• https://www.facebook.com/kahan.onur.arslan
  • https://api.whatsapp.com/send?phone=+905555979292
  • https://www.twitter.com/kahanonurarslan
  • https://www.instagram.com/kahanonurarslan
  • https://www.youtube.com/@kahanonurarslan

OKUMA ÖNERİSİ Hukukçunun Heybesi


HUKUKÇUNUN HEYBESİ


Türkçe’de -cı/-ci/-cu/-cü yapım eki;[1] isim, sıfat veya fiil köklerindenmeslek isimleri, alışkanlık, mizaç bildiren isimler ya da taraftarlık belirten isimler türetir.[2] Balık-çı, simit-çi, fırın-cı, maden-ci, içki-ci, kumar-cı, şaka-cı, yalan-cı, üçkağıt-çı Atatürk-çü, milliyet-çi gibi…

Bu şekilde türetilmiş sözcüklercen birisi de hukukçu sözcüğüdür. Hukuk sözcüğüne eklenerek isimden isim türeten “-çu” eki ile oluşturulan “hukukçu” sözcüğünün alışkanlık veya taraftarlık bildirmediği açıktır. Peki, hukukçu sözcüğü bir meslek ismi olabilir mi? Bu soruya da net bir şekilde hayır cevabı vermek gerekir. Bu durumda geriye tek bir ihtimal kalmaktadır ki bu da hukukçu sözcüğünün aslında mizaç[3] bildiren bir isim olmasıdır.

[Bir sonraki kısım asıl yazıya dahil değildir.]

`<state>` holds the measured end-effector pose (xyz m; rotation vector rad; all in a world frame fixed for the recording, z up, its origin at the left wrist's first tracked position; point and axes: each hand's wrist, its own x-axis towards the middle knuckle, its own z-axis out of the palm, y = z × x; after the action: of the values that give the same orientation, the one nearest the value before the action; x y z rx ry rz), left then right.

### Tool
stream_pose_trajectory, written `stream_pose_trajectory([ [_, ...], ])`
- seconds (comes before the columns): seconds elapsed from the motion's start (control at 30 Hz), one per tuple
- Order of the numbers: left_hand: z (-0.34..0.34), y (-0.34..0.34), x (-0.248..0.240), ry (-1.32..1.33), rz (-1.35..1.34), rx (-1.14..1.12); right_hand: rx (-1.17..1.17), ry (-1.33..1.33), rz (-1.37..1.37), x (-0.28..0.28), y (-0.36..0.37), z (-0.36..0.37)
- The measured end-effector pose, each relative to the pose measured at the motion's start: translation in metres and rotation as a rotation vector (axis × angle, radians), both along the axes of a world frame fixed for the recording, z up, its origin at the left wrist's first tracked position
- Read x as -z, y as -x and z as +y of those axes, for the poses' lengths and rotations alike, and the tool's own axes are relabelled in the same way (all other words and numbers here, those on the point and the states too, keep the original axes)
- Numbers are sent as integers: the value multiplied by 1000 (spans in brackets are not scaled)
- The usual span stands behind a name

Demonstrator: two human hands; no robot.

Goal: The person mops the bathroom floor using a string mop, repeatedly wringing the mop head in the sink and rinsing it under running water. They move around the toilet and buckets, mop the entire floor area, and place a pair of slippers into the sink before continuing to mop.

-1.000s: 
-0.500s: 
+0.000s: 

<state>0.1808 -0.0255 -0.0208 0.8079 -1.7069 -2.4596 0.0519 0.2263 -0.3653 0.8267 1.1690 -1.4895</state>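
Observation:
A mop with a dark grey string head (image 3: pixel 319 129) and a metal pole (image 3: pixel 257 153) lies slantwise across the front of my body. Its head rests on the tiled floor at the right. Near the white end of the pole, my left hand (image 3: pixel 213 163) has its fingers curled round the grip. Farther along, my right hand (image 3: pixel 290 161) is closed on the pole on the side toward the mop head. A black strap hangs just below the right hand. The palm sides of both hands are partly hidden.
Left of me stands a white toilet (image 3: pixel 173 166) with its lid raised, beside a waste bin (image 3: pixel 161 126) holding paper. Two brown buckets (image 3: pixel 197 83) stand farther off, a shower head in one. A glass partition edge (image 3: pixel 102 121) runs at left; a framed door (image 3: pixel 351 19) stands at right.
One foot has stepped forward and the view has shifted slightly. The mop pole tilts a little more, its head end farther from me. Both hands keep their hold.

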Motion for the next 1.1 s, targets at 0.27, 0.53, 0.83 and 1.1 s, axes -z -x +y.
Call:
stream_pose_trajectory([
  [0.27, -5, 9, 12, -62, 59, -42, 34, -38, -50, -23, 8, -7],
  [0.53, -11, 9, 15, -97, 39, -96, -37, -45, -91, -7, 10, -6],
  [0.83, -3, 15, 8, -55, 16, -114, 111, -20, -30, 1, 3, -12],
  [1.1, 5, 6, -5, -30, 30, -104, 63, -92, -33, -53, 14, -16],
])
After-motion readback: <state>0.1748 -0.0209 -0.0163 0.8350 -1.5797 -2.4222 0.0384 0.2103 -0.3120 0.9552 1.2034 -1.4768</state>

Türk Dil Kurumu’nca (TDK) yayınlanan Güncel Türkçe Sözlük’te hukukçu sözcüğünün anlamı: “Hukuku meslek edinen, hukukla uğraşan kimse” olarak yer bulmaktadır. Görüldüğü gibi hukukçu sözcüğü, TDK bakımından bir meslek ismi ya da alışkanlık veya taraftarlık bildiren bir isim değildir. TDK'da hukukçu sözcüğü mizaç bildiren bir sözcük olarak anlamlandırılmaktadır. TDK’ya göre bu mizaç kişinin hukukla ilgilenmesi ve hukukla ilgili bir meslek edinmiş olması ile şekillenmektedir. Fakat bu ifadenin hukukçuyu tanımlamak üzere yerinde bir kavram olarak kullanıldığını söyleyebilmek mümkün değildir.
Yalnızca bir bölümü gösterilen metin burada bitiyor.